Source definitions live in the sources/ directory as YAML files. Each file can contain multiple sources, and each source can contain multiple tables.

Basic Source Definition

Create sources/raw.yml:

version: 2

sources:
- name: raw
description: "Raw e-commerce data from the production database"
database: analytics_db
schema: raw_data

tables:
- name: orders
description: "Customer order transactions"

- name: customers
description: "Customer master data"

- name: products
description: "Product catalog"

Complete Source Definition

Here is a comprehensive example with all available options:

version: 2

sources:
- name: salesforce
description: "Salesforce CRM data synced via Fivetran"
database: raw_salesforce
schema: salesforce

# Default freshness for all tables in this source
freshness:
warn_after:
count: 12
period: hour
error_after:
count: 24
period: hour

# Default loaded_at field for freshness checks
loaded_at_field: _fivetran_synced

# Source-level metadata
meta:
owner: sales-ops
sync_tool: fivetran
sync_schedule: "every 30 minutes"

tables:
- name: opportunity
description: "Sales opportunities and deal pipeline"
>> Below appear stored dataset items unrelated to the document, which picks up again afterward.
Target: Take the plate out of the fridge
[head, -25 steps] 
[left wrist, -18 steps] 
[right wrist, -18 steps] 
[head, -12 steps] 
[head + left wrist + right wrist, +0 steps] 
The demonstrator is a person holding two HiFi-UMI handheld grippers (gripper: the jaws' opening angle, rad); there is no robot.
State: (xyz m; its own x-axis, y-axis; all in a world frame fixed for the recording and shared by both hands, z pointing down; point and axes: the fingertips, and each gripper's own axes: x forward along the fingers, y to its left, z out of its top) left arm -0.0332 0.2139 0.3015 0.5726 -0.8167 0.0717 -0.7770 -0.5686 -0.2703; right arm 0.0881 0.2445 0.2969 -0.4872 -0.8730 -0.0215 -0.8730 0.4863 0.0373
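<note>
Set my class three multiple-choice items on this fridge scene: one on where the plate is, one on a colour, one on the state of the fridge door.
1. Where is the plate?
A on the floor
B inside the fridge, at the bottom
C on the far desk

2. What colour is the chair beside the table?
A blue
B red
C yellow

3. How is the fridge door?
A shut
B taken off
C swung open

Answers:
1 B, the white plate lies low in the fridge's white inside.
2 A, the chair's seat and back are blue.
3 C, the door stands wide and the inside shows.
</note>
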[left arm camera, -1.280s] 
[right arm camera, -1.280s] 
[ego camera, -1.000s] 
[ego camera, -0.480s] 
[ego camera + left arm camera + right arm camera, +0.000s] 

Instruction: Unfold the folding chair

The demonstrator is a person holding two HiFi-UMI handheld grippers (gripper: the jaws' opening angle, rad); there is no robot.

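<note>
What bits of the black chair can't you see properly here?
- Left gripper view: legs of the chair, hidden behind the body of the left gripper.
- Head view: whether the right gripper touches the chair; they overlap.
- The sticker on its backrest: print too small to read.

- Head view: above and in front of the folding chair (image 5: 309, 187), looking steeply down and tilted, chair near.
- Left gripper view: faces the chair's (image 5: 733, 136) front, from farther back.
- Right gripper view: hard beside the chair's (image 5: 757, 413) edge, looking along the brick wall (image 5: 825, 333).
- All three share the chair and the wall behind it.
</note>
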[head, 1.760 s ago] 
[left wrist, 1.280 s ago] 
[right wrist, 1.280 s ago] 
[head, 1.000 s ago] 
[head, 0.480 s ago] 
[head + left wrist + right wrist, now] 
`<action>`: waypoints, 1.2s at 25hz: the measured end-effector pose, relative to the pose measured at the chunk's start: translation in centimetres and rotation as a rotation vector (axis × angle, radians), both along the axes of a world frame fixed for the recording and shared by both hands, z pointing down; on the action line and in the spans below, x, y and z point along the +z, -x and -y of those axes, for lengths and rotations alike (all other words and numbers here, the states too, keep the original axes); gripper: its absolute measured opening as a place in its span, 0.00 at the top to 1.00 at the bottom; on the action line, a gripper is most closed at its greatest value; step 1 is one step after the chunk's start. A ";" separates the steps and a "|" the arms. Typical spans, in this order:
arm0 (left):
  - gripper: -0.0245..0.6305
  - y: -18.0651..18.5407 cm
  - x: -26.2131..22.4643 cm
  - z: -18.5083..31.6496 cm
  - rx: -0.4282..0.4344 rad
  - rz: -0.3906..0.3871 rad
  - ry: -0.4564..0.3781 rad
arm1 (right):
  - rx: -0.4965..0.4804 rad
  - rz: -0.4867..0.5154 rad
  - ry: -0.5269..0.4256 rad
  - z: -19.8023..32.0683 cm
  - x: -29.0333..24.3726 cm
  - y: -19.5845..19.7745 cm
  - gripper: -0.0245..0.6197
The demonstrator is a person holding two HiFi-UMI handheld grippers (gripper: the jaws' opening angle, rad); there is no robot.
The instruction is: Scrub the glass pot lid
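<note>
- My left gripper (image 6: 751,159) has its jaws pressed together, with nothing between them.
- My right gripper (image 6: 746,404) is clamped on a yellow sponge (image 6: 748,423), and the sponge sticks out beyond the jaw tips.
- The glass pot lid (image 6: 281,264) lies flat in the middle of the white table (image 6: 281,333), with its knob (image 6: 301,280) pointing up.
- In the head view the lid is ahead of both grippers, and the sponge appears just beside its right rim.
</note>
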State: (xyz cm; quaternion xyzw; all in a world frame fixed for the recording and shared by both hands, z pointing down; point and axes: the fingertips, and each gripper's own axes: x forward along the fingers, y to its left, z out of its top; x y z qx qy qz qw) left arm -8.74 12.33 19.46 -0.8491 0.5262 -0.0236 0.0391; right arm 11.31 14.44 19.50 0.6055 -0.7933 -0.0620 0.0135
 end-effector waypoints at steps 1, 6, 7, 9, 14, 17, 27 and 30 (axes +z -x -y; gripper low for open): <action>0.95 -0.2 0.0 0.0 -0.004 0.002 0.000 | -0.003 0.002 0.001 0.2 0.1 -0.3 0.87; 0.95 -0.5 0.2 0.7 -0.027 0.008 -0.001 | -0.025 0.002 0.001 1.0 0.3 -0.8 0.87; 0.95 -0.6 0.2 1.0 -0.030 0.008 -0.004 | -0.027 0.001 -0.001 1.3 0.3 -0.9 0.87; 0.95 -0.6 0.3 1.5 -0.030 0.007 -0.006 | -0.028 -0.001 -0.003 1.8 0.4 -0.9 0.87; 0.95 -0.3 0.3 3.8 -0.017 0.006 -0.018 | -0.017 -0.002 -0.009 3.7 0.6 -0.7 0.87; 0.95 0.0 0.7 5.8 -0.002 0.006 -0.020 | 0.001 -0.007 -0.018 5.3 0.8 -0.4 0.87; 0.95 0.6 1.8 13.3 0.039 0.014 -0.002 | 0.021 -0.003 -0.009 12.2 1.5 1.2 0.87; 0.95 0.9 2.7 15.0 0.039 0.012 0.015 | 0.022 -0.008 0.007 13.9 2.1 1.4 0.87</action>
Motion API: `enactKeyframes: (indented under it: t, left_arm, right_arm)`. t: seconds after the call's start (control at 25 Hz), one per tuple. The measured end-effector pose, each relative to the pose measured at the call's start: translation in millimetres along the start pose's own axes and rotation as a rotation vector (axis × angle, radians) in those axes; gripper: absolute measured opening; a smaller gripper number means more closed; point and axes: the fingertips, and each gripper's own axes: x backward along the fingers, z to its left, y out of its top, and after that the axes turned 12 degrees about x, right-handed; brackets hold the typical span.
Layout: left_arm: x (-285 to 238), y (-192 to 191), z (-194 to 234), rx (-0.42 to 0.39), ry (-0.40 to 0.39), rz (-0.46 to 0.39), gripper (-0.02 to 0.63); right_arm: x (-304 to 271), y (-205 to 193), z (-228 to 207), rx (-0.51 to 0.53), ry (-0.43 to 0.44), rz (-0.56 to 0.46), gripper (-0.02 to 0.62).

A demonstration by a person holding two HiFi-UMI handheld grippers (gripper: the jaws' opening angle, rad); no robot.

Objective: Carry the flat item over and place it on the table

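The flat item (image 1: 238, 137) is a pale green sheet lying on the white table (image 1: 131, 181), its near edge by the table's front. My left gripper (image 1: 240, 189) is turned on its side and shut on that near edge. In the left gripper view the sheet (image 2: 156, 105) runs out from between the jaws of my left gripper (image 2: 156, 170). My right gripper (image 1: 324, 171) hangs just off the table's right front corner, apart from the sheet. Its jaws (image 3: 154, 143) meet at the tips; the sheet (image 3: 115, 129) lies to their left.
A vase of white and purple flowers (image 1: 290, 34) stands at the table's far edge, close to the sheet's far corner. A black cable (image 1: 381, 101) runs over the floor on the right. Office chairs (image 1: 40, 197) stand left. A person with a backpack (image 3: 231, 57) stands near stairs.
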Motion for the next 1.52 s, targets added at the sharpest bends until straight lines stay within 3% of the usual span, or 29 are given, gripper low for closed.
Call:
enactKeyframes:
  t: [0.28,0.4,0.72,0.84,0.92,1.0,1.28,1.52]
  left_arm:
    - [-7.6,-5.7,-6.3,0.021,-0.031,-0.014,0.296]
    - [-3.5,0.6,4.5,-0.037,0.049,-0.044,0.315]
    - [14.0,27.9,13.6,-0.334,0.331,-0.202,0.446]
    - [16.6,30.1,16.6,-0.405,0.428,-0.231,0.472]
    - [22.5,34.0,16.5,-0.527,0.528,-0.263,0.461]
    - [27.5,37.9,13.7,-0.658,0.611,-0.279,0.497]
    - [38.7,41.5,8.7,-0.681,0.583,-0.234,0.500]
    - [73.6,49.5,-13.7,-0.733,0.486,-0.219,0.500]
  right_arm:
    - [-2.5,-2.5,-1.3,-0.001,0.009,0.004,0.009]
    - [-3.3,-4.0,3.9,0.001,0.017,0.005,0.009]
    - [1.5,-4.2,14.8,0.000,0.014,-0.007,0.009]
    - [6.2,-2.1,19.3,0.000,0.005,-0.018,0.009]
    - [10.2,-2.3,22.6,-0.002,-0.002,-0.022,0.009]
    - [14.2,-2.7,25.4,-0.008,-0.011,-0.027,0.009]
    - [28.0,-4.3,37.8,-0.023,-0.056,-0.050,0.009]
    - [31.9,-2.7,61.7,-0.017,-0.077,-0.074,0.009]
# Override source-level freshness
freshness:
warn_after:
count: 6
period: hour

# Override loaded_at field
loaded_at_field: last_modified_date

# Table-level metadata
meta:
priority: high
pii: false

columns:
- name: id
description: "Salesforce opportunity ID"
data_type: varchar
tests:
- unique
- not_null

- name: account_id
description: "Foreign key to account"
data_type: varchar

- name: amount
description: "Opportunity value in USD"
data_type: decimal

- name: stage
description: "Sales stage (Prospecting, Qualification, etc.)"
data_type: varchar
tests:
- not_null

- name: close_date
description: "Expected close date"
data_type: date

Using the source() Function

Once sources are defined, reference them in your models using the source() function:

-- models/staging/stg_orders.sql
{{ config(materialized='view') }}

SELECT
id AS order_id,
customer_id,
total_amount,
status,
created_at AS order_date

FROM {{ source('raw', 'orders') }}

source() Syntax

{{ source('source_name', 'table_name') }}
ParameterDescription
source_nameThe name property of the source in your YAML
table_nameThe name property of the table within that source

How source() Resolves

Olytix Core resolves source('raw', 'orders') to the fully qualified table name:

-- If database: analytics_db, schema: raw_data
SELECT * FROM analytics_db.raw_data.orders

This resolution is automatic and consistent across all models, ensuring changes to database or schema names only require updating the source YAML.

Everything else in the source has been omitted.